■ What the task requires ■
Find the line with "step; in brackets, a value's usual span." in the entries below. Repeat it, every following line, and the line with "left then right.", exactly and with nothing added.
* * *
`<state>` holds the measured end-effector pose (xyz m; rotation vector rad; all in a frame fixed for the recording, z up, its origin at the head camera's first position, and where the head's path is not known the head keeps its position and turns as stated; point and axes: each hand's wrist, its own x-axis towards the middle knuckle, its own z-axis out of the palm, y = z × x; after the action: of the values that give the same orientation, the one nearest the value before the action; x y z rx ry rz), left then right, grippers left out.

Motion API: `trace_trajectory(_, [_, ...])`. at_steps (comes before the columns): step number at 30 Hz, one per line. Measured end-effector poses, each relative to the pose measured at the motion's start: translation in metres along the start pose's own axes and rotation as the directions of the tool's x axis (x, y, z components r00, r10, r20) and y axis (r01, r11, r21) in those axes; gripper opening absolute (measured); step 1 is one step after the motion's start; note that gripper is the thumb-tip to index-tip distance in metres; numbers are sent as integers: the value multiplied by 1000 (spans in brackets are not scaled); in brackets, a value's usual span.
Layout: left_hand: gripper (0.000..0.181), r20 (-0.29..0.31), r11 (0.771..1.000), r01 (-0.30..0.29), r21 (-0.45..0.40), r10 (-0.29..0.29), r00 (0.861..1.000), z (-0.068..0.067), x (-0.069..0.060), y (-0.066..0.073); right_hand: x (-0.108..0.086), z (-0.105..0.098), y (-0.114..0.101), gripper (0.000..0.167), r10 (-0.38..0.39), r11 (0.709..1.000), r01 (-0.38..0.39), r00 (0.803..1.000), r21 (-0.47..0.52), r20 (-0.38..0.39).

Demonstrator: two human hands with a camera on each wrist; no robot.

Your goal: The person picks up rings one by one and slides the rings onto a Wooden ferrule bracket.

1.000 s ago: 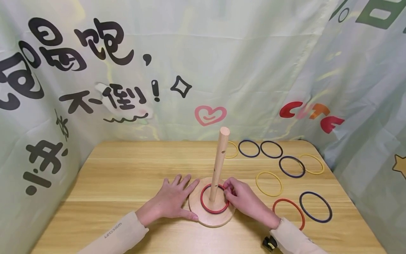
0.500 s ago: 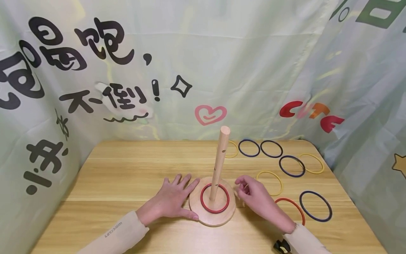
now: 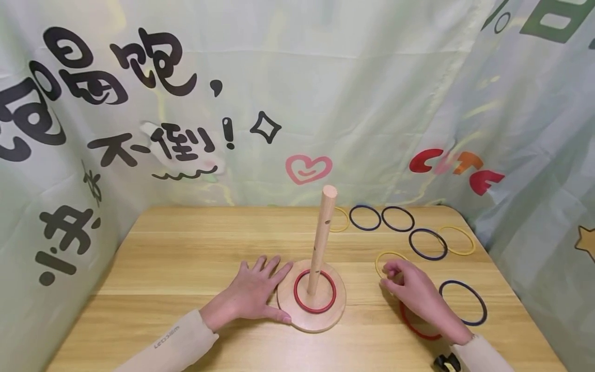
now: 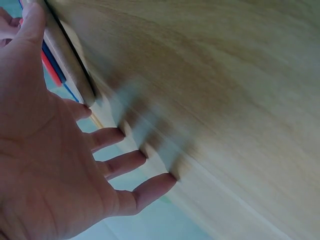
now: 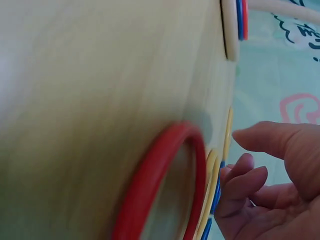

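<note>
At base (image 3: 313,322) edge, LH (image 3: 253,292), RH (image 3: 412,289) well apart

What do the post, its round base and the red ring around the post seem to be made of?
The post looks like bare, smooth wood, from its pale tan colour and dark knot-like marks. The round base looks like matching wood, smooth-faced and pale. The red ring is probably smooth plastic, from its even colour, though rubber or painted wood is possible.
</note>
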<state>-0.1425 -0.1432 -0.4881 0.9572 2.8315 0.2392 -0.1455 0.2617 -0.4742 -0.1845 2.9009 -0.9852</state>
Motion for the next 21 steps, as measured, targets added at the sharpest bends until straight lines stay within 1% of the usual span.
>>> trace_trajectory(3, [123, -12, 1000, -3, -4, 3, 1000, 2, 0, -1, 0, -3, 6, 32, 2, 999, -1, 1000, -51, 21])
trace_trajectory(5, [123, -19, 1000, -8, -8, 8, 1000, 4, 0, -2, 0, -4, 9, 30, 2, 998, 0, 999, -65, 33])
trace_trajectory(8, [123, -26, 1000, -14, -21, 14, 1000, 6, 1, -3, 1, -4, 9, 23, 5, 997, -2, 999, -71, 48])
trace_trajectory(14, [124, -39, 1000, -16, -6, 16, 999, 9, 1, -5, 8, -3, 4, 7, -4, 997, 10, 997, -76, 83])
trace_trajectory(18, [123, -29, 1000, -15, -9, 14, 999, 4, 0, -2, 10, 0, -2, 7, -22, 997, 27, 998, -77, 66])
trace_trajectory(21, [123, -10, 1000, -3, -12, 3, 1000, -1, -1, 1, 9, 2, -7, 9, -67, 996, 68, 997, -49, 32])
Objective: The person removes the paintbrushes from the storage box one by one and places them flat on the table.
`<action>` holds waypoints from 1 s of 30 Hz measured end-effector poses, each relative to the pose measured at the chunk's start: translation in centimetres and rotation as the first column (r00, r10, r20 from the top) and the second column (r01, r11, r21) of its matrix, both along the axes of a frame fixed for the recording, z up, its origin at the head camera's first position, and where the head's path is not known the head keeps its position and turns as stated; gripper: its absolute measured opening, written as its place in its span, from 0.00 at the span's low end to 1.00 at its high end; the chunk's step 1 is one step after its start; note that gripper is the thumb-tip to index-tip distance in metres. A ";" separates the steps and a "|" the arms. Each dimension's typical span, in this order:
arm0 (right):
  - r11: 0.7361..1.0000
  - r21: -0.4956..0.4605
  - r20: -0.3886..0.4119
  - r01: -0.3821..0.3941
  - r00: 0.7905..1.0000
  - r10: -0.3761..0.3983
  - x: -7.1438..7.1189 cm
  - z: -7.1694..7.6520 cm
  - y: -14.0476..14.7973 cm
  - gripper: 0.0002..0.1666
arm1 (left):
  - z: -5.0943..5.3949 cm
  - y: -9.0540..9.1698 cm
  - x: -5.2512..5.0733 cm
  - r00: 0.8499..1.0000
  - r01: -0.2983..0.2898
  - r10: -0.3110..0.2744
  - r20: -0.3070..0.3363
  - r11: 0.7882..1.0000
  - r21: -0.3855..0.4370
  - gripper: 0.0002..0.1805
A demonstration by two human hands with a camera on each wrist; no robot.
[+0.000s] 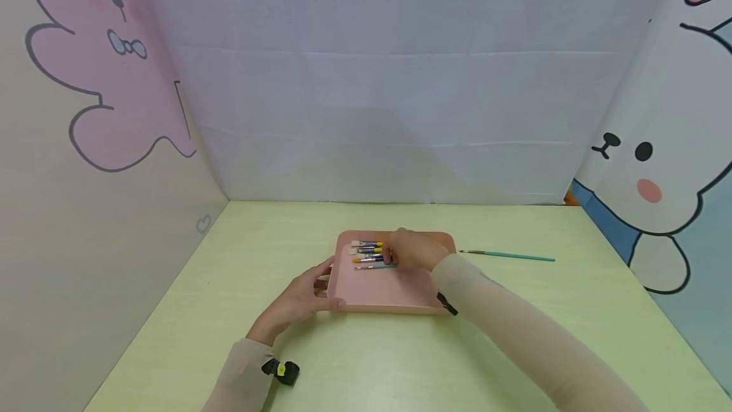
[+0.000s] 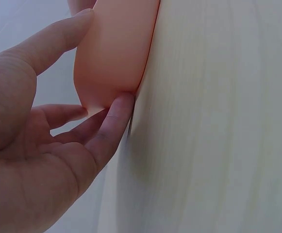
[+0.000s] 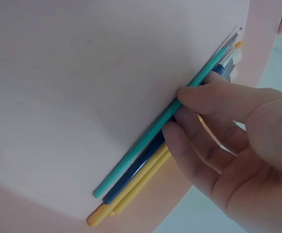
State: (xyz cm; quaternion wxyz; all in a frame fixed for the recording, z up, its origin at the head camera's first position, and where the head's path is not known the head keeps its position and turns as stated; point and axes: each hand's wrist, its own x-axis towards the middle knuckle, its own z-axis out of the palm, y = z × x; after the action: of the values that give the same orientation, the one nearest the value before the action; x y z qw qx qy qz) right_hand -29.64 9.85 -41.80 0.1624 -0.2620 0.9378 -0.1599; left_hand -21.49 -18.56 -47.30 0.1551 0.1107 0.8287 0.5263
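Note:
A pink tray (image 1: 377, 291) lies on the table with several paintbrushes side by side near its far edge. My left hand (image 1: 300, 297) holds the tray's left end, thumb on the near rim and fingers along the side; the left wrist view shows this hand (image 2: 68, 121) at the tray's corner (image 2: 111, 48). My right hand (image 1: 414, 250) reaches into the tray over the brush handles. In the right wrist view the thumb and fingers of this hand (image 3: 238, 131) are round a teal brush (image 3: 150, 133), beside a dark blue brush (image 3: 136, 167) and yellow handles (image 3: 143, 182).
Another teal brush (image 1: 517, 255) lies on the pale table (image 1: 366, 361) to the right of the tray. A white sheet (image 1: 366, 100) stands behind the table, with cartoon-printed panels at the left (image 1: 114, 113) and right (image 1: 657, 164).

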 end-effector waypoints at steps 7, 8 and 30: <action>1.000 -0.001 0.014 0.010 1.000 -0.010 0.1 0.1 0.2 0.17 | 0.2 0.0 0.1 1.000 -0.004 0.004 0.001 1.000 -0.001 0.58; 1.000 0.007 0.012 0.005 1.000 -0.005 0.1 0.1 0.2 0.17 | 0.3 0.0 0.1 1.000 -0.005 0.005 -0.002 1.000 -0.002 0.58; 0.981 -0.102 -0.088 -0.166 0.984 0.158 -0.3 2.8 4.6 0.15 | 0.1 0.2 0.0 1.000 -0.006 0.006 -0.001 1.000 0.000 0.58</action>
State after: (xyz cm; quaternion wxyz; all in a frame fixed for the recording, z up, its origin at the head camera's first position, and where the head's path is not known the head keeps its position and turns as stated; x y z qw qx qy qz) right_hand -29.95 14.49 -39.02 0.1232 -0.3521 0.9089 -0.1864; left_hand -21.46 -18.39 -47.20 0.1528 0.1085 0.8291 0.5267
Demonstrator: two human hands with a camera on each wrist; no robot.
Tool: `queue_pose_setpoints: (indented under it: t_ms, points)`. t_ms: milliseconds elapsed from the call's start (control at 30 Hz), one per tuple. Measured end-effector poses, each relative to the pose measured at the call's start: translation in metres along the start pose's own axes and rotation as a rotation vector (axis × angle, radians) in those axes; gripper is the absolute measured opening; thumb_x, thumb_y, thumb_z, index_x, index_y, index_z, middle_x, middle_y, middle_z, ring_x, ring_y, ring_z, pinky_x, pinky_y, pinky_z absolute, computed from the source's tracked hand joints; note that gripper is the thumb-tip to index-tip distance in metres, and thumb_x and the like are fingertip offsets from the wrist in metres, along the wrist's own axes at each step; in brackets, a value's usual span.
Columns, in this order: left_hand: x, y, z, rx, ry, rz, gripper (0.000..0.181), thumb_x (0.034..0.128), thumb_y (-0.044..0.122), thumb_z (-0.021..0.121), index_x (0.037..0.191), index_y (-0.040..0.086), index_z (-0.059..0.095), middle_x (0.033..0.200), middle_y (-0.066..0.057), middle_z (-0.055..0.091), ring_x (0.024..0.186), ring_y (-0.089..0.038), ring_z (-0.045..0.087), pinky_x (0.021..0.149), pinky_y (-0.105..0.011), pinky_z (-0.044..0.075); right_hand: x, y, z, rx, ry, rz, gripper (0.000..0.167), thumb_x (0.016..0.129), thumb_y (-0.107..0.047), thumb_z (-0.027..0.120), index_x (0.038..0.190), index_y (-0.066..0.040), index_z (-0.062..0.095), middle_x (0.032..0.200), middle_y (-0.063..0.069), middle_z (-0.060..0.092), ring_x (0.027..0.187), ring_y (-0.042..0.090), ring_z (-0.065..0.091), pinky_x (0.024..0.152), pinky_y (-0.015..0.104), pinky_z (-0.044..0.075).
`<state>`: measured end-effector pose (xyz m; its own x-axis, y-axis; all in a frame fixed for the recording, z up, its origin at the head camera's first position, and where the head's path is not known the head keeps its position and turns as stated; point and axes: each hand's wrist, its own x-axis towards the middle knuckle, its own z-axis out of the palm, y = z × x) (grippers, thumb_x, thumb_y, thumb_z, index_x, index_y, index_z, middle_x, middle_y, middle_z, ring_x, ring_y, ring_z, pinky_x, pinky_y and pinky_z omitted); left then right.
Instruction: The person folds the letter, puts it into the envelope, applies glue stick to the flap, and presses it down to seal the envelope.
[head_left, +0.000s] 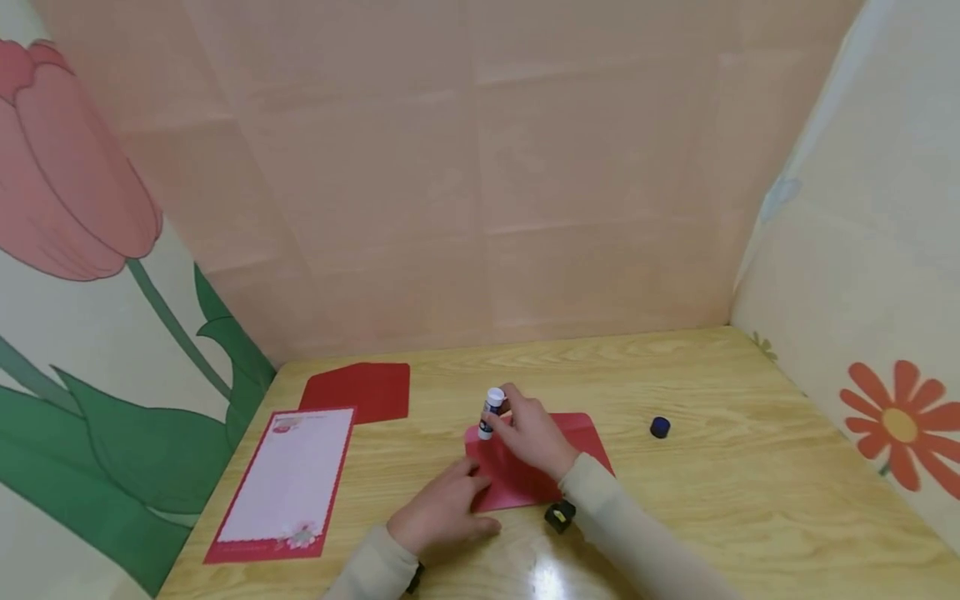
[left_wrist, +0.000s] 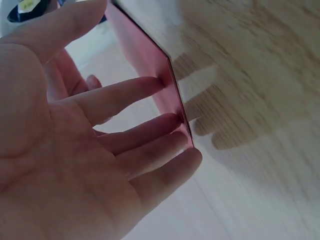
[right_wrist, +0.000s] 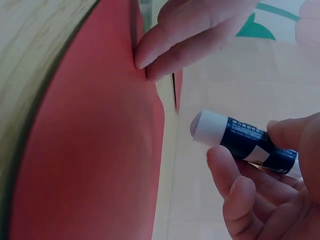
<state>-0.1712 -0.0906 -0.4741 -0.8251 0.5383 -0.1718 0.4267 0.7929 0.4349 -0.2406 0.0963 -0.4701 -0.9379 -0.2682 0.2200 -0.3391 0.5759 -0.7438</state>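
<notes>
A glue stick (right_wrist: pixel 257 145), dark blue with white ends and no cap on, is held between the thumb and fingers of my right hand (head_left: pixel 534 433). In the right wrist view its tip hangs a little away from the red envelope (right_wrist: pixel 100 140). My left hand (head_left: pixel 442 510) touches that envelope at its left edge, thumb spread apart. The left wrist view shows its nearly straight fingers (left_wrist: pixel 120 100) resting on the red paper (left_wrist: pixel 145 55). My right forearm hides part of the envelope in the head view.
A dark blue cap (head_left: pixel 660 427) stands on the wooden table (head_left: pixel 720 500) to the right. At the left lie a white sheet with a red border (head_left: pixel 288 483) and, partly under it, another red envelope (head_left: pixel 367 390). Papered walls (head_left: pixel 480 167) enclose the back and sides.
</notes>
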Motion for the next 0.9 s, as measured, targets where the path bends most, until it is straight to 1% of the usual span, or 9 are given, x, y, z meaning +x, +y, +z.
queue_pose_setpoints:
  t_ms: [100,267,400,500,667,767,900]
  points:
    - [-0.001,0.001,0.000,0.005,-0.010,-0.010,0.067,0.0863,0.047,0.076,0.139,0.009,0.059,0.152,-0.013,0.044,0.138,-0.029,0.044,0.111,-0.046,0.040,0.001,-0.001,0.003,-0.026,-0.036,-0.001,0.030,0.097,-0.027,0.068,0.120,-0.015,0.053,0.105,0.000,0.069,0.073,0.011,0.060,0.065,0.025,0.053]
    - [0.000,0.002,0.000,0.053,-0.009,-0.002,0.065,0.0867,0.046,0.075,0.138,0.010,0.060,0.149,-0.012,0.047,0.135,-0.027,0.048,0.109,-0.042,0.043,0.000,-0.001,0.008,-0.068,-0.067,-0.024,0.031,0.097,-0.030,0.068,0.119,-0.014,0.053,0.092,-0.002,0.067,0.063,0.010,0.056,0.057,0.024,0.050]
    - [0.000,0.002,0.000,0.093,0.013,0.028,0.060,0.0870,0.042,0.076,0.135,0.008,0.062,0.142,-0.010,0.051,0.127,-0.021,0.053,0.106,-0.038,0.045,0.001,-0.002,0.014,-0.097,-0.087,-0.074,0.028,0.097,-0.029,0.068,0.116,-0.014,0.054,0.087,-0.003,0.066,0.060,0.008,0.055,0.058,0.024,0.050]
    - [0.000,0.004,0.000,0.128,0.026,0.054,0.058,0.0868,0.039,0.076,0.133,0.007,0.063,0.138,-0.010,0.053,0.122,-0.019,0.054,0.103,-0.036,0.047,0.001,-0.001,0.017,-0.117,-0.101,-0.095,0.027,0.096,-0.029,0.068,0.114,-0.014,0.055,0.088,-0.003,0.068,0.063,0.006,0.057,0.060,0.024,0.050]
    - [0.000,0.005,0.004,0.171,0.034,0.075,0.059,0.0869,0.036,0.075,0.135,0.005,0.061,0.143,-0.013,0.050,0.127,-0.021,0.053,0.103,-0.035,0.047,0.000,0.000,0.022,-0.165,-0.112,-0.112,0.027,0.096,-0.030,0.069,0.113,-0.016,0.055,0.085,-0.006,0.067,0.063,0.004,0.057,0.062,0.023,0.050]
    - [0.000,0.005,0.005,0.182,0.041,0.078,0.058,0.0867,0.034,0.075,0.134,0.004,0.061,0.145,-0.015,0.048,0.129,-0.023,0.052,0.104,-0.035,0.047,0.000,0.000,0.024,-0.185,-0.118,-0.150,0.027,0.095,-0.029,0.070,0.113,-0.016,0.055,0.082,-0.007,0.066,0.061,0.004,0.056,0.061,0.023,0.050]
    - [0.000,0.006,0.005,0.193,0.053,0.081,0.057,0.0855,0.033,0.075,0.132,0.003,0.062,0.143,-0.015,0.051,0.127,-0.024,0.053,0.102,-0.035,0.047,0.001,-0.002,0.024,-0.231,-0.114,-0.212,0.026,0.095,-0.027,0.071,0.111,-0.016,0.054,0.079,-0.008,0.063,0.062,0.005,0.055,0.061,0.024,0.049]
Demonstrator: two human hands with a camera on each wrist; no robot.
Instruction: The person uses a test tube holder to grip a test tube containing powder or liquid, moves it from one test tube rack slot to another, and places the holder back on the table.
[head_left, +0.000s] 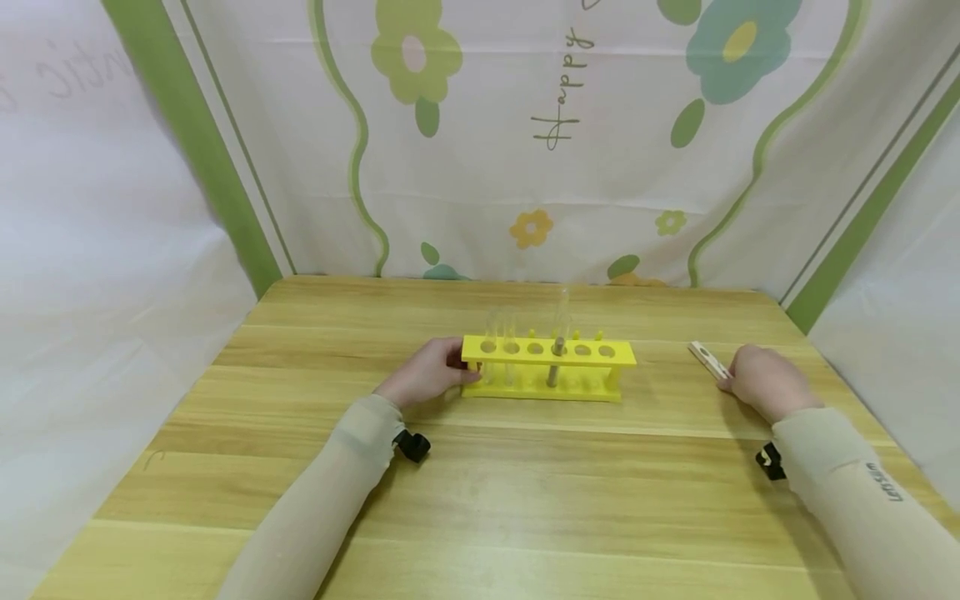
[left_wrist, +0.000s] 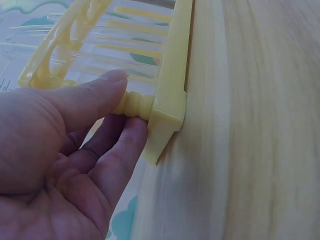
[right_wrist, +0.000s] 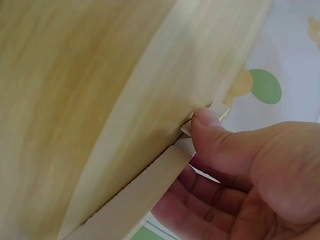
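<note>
A yellow test tube rack [head_left: 551, 350] stands upright on the table. My left hand [head_left: 431, 371] grips its left end; in the left wrist view the thumb [left_wrist: 95, 95] and fingers pinch the ridged end post [left_wrist: 134, 104]. Two clear test tubes [head_left: 501, 321] stand in the rack's left holes. A third tube [head_left: 559, 342], dark in its lower part, stands right of its middle and rises higher. Off to the right, my right hand [head_left: 768, 379] pinches a pale wooden test tube clamp [head_left: 707, 359], seen close up as a flat bar [right_wrist: 135, 192] low over or on the table.
The wood-grain table [head_left: 525, 500] reaches back to a flowered curtain [head_left: 480, 167]. White cloth with green bands hangs at the left [head_left: 112, 250] and right [head_left: 900, 275]. Black wrist mounts sit on both sleeves.
</note>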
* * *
■ Output for this task ■
Tool: `queue_pose_setpoints: (indented under it: t_ms, points)`. t_ms: milliseconds elapsed from the call's start (control at 30 Hz), one per tuple. Measured end-effector poses, each relative to the pose measured at the call's start: translation in metres along the start pose's own axes and rotation as a rotation vector (axis × angle, radians) in those axes; gripper is the absolute measured opening; thumb_x, thumb_y, thumb_z, index_x, index_y, index_z, middle_x, middle_y, middle_z, ring_x, ring_y, ring_z, pinky_x, pinky_y, pinky_z absolute, computed from the source's tracked hand joints; note that gripper is the thumb-tip to index-tip distance in metres, and thumb_x and the like are fingertip offsets from the wrist in metres, along the wrist's own axes at each step; in brackets, a value's usual span.
Columns, in this order: left_hand: x, y, z, rx, ry, rz, gripper (0.000..0.181), thumb_x (0.034..0.128), thumb_y (-0.044..0.122), thumb_z (-0.021..0.121), index_x (0.037..0.191), index_y (-0.040..0.086), index_z (-0.059..0.095), middle_x (0.033..0.200), middle_y (-0.066..0.057), middle_z (-0.055..0.091), ring_x (0.024..0.186), ring_y (-0.089..0.038), ring_z (-0.045..0.087), pinky_x (0.021..0.149), pinky_y (-0.105..0.011), pinky_z (-0.044..0.075); right_hand: x, y, z, rx, ry, rz, gripper (0.000..0.167), thumb_x (0.016..0.129), thumb_y (-0.107..0.047), thumb_z (-0.027..0.120), index_x (0.038..0.190), index_y (-0.066..0.040), index_z (-0.062..0.095), middle_x (0.032..0.200), middle_y (-0.063..0.069), middle_z (-0.060..0.092), ring_x (0.027..0.187), ring_y (-0.042..0.090), ring_z (-0.065..0.091), pinky_x (0.024..0.152), pinky_y (-0.015..0.104), pinky_z (-0.044..0.075).
`<state>`: measured end-effector pose (xyz m; its own x-axis, y-axis; all in a frame fixed for the recording, z up, its origin at the head camera's first position, and where the head's path is not known the head keeps its position and turns as stated; point and axes: each hand's wrist, its own x-axis towards the middle knuckle, its own z-axis out of the palm, y = z × x) (grippers, thumb_x, thumb_y, thumb_z, index_x, index_y, index_z, middle_x, middle_y, middle_z, ring_x, ring_y, ring_z, pinky_x, pinky_y and pinky_z omitted); left then right.

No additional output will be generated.